Frank was my "go to guy" for eleven years.  Then, our company decided to outsource their IT operations to a firm in India.  ("Ello, dis is Peggy.")  Some folks were laid off or took other jobs internally, but Frank and several others stayed on in-house, but working for the outside vendor. Under the new IT company, we were supposed to put in a "ticket" and someone from the international help desk (Dehli, India I believe) would return our call "in the order in which it was received".  (I found it hard to believe there were 1,524 callers ahead of me, based upon how long it took them to return my call, but I digress...)  Since old habits die hard, most times I would still dial x7624, after all, Frank was my 'buddy' and always willing to help a girl out.  Come to find out, most of the Executive Assistants still called Frank for the same reasons I did.  In true Frank fashion, he never turned us away or scolded us for breaking the new rules, even though I know it must have been frustrating for him doing the work that should have been assigned to three or four people.

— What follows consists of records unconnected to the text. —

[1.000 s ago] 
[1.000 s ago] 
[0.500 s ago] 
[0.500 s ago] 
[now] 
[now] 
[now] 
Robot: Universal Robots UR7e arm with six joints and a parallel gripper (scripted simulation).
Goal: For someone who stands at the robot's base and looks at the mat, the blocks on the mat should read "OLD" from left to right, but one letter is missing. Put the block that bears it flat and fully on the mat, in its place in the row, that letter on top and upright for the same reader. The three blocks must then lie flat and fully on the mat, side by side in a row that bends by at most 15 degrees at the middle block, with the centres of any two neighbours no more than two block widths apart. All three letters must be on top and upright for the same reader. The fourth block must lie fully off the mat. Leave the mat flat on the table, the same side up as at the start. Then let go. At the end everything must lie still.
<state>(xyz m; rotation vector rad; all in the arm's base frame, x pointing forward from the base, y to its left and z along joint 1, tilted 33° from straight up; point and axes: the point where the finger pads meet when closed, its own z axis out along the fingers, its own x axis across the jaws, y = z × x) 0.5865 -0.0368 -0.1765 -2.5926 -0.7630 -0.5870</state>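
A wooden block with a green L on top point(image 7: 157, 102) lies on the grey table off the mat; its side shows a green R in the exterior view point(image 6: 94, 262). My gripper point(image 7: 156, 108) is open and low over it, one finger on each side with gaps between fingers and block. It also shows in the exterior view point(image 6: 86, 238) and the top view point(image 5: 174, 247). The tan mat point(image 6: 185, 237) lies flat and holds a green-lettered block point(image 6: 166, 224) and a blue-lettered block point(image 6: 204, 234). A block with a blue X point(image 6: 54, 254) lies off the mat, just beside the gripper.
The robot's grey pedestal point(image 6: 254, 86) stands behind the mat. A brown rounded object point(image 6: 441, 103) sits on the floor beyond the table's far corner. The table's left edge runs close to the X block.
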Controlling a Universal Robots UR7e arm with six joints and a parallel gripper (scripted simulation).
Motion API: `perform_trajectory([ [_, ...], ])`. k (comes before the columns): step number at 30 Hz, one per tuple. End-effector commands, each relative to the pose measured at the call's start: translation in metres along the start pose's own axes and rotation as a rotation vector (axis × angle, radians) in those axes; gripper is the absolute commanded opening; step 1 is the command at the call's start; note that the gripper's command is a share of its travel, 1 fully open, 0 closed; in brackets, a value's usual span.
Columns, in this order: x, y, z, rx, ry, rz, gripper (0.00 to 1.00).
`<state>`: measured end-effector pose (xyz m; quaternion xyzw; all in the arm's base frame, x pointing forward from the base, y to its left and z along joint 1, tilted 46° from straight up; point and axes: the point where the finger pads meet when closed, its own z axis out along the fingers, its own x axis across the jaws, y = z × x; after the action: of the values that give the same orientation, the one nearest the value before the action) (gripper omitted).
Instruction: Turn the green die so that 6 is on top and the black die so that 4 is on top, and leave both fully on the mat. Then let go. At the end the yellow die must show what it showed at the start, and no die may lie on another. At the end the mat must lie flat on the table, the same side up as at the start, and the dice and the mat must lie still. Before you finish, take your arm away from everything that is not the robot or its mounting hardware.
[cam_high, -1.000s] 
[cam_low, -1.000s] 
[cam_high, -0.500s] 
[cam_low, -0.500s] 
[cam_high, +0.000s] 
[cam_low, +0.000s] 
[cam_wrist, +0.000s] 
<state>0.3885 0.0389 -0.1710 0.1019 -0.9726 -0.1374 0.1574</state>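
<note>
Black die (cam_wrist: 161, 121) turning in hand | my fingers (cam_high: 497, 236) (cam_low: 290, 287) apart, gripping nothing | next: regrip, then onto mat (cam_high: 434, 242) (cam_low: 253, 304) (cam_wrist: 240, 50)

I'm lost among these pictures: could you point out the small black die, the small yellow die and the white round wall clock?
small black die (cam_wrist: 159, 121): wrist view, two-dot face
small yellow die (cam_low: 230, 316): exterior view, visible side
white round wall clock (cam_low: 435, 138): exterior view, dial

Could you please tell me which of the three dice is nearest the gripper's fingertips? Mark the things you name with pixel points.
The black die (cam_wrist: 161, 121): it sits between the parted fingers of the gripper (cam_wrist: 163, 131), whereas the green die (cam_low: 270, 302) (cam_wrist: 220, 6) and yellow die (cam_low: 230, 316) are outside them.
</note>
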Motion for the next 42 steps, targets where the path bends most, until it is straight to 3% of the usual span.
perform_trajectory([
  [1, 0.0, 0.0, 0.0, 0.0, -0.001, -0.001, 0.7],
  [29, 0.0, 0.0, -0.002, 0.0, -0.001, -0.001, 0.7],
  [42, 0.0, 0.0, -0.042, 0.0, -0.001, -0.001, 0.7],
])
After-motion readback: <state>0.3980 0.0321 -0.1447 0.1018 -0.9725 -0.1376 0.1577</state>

 A few months after leaving my employment at the hospital in 2014, on a cold December day I was notified that our sweet Frank had suddenly passed away. It seems he had a massive heart attack at the prime age of 56.  I couldn't help but wonder how that could have happened to someone with a heart as big as Frank's.  I was crushed.  So many times I had thought of dropping in and visiting my old friend and catching up or meeting him for lunch, but I just never got around to it.   When I attended the funeral home visitation for Frank I was not at all surprised to find the crowd lined up and down the hallway and nearly out the door.  A few family members and friends, but mostly co-workers had come to offer their condolences. As I talked quietly to a group of my work peers, for the first time it hit me. I truly realized what an impact Frank's kindness had made on everyone who had the opportunity to work with him.  You see, until then, I had thought of Frank as my very own, personal IT Guy and friend.  As it turns out, everyone else felt the same way about Frank. Maybe it was just his nature, but this guy went out of his way to create a workplace that "worked" for everyone.  It wasn't really his technical skills that would be missed - you can train anyone to fix what's broken.  It's much more than that.  What will be missed most was his kindness and willingness to give of himself to make things better for everyone  Maya Angelo once said "Try to be a rainbow in someone else's cloud".  Frank was definitely a rainbow, but I like to also think of him as "Workplace Honey".  


Personally and professionally, I want to be like Frank.  Not only to do a good job from 8-5, but with an attitude of "I'm here to help and to make your day a little brighter, your job a little easier and your life less stressful." Who knows, maybe at the end of my days someone will say, "She was the sole glue that held this place together." 

Frank, thank you for always lending a helping hand and thank you for the lesson I didn't know you were teaching me.